Spanish motorcycle racer

Jaume Masià Vargas (born 31 October 2000) is a Spanish motorcycle rider who currently competes in the 2026 Supersport World Championship for Orelac Racing Verdnatura. His most notable achievements are winning the 2023 Moto3 World Championship and consequently having a corner at Circuit Ricardo Tormo named after him.

==Career==
===Early career===

Between 2015 and 2017, Masià competed in the FIM CEV Moto3 Junior Championship, finishing second overall to Dennis Foggia in his final season. He previously competed in the 2014 Red Bull Rookies Cup.

===Moto3 World Championship===
Masià made his Moto3 World Championship debut as a replacement for the injured Darryn Binder during the 2017 season, setting the fastest lap in his debut race. His impressive debut in Moto3 earned him a ride for the 2018 and 2019 seasons.
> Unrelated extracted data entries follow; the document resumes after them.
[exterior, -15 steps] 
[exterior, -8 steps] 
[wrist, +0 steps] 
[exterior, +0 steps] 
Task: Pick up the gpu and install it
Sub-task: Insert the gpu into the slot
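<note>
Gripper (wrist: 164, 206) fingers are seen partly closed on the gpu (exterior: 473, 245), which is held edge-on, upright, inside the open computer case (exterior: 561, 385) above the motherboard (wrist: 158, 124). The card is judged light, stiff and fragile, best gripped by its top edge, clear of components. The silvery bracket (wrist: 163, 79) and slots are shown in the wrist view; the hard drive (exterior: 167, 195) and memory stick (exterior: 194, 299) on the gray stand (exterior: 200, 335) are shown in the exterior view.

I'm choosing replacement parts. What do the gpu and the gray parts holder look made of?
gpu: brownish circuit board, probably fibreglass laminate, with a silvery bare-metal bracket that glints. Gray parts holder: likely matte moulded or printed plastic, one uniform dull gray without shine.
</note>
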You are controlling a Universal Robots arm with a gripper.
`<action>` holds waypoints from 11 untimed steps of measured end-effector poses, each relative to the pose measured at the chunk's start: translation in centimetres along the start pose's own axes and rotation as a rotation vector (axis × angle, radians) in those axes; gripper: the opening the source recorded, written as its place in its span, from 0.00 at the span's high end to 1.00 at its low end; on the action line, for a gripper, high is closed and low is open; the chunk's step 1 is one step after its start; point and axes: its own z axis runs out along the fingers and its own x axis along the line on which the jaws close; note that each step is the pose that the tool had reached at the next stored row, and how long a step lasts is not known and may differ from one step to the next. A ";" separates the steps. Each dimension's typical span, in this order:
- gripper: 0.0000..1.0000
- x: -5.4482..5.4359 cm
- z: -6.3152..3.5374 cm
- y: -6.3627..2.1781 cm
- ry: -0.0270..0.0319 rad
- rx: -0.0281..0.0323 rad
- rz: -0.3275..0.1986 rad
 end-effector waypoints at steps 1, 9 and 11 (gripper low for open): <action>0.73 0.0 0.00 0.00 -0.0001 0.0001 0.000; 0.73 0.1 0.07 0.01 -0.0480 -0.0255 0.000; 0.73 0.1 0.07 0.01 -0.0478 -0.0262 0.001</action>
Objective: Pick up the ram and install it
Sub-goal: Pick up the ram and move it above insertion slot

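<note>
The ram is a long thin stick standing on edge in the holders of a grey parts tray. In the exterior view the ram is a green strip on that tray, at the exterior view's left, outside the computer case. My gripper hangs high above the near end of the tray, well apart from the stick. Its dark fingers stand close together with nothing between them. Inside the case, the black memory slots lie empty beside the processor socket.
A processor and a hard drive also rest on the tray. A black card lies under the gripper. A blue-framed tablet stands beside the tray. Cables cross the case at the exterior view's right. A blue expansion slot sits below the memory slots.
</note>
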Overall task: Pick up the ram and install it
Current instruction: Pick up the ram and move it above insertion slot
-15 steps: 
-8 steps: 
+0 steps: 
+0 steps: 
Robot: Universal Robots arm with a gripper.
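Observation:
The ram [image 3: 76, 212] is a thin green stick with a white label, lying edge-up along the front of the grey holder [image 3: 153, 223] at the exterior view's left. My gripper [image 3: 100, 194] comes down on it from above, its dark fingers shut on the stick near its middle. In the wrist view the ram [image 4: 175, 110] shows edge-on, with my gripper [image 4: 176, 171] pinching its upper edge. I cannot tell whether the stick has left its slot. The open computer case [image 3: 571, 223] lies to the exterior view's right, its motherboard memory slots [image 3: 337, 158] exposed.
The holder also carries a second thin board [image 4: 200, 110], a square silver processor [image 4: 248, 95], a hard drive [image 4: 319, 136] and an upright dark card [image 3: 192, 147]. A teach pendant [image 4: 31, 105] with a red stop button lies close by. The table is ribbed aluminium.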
2019 saw Masià's first pole position and win at the second round in Argentina.

====Leopard Racing (2020)====
In 2020, Masià moved to the Leopard Racing team in what was considered a promotion with the team having won the championship in 2019. He got a pair of wins but couldn't fight for the championship that year, finishing sixth overall with 140 points and three podiums.

====Red Bull KTM Ajo (2021–2022)====
For the 2021 and 2022 season, Masià raced with the established Red Bull KTM Ajo team where he continued to have successes across both seasons, winning a total of three races and achieving multiple podium finishes, he achieved his best championship position of fourth in 2021.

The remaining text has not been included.